### Directions for this task
Each line from the material with the word "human" in it must be copied.

### Record set
────────────────────────────────────────
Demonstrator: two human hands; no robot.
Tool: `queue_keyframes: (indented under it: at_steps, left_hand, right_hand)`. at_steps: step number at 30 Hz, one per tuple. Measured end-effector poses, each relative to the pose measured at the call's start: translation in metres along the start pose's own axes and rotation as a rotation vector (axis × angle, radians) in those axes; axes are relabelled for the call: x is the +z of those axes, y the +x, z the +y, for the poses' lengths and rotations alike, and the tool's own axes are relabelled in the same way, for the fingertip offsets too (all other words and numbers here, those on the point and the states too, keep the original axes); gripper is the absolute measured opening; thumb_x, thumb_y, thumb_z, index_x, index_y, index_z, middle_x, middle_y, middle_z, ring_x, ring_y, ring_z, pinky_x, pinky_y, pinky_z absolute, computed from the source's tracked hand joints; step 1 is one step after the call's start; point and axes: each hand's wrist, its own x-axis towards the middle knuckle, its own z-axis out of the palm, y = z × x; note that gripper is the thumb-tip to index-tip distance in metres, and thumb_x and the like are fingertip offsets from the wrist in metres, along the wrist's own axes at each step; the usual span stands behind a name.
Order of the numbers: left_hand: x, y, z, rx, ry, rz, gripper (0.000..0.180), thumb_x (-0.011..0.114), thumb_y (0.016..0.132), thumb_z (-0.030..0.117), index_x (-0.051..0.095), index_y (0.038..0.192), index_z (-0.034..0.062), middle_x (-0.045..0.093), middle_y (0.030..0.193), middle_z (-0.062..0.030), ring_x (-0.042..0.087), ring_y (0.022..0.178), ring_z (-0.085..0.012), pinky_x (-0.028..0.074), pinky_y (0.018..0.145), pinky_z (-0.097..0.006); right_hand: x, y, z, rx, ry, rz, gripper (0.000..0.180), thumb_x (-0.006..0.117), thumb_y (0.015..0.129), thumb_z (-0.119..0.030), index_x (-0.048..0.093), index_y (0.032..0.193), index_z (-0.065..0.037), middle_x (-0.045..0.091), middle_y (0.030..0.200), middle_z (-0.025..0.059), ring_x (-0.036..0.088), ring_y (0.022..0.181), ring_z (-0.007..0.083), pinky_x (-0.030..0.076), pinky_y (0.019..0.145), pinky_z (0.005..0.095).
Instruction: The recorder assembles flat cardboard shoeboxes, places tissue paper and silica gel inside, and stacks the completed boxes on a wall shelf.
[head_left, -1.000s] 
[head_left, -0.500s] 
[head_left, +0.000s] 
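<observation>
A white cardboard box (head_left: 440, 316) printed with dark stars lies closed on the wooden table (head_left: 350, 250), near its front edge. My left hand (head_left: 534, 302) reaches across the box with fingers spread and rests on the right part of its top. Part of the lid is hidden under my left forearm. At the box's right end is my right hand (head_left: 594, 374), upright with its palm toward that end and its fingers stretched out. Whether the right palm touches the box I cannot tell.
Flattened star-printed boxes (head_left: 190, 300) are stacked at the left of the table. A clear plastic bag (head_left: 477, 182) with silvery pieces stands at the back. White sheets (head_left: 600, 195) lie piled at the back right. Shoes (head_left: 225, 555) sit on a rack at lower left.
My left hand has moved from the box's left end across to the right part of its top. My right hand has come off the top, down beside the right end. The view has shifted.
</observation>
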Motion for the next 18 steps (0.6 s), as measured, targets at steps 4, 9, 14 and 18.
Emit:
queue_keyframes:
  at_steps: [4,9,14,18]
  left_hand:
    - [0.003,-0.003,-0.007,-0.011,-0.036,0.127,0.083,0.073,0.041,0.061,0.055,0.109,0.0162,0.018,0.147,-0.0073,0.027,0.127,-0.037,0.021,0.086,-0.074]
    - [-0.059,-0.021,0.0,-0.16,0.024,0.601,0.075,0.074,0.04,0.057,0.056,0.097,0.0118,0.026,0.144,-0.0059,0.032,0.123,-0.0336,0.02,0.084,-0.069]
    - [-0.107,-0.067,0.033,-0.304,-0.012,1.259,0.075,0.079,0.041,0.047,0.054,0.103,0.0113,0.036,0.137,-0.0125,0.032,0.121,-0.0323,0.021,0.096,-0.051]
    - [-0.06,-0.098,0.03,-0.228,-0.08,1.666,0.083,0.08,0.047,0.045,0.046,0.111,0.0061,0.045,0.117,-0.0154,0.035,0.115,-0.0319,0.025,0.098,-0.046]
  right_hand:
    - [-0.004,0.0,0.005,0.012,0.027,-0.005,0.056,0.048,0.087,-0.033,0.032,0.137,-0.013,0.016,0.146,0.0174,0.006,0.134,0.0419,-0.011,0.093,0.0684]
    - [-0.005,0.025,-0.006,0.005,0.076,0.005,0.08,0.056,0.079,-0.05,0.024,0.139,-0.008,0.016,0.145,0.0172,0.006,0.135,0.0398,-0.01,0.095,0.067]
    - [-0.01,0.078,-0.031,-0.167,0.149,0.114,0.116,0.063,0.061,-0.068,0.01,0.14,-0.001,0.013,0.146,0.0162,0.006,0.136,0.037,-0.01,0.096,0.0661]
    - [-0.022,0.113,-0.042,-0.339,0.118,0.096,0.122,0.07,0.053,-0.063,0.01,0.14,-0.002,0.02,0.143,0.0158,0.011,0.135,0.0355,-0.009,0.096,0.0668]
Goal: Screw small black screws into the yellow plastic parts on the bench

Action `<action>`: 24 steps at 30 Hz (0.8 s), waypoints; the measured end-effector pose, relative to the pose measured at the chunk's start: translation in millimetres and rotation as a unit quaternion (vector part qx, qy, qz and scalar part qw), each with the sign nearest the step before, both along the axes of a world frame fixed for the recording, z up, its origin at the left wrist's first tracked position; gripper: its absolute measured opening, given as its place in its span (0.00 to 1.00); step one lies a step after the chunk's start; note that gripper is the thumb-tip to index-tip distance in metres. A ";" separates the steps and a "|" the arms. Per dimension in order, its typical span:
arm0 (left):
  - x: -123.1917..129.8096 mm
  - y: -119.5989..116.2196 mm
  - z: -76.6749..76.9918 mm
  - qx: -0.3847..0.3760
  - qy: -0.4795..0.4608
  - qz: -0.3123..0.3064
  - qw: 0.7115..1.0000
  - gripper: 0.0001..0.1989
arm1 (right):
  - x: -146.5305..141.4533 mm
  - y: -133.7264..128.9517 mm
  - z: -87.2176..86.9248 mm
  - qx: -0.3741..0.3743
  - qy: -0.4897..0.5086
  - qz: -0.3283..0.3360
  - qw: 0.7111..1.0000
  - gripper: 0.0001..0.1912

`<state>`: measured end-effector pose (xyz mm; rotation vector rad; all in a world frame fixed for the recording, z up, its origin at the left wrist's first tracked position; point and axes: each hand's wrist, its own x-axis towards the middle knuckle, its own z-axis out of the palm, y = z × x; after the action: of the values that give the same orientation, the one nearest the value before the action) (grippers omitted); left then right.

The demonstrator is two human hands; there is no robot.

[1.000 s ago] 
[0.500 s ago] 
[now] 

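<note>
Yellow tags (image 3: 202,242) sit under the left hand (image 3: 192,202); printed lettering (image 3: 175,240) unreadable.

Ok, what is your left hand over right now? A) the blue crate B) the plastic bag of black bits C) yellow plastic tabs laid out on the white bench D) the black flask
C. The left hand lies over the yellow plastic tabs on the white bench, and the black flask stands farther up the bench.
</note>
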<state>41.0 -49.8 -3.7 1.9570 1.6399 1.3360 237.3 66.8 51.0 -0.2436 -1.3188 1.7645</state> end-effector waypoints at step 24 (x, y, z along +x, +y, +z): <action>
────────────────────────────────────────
### Written solution
Demonstrator: two human hands; no robot.
The demonstrator is two human hands; there is no robot.

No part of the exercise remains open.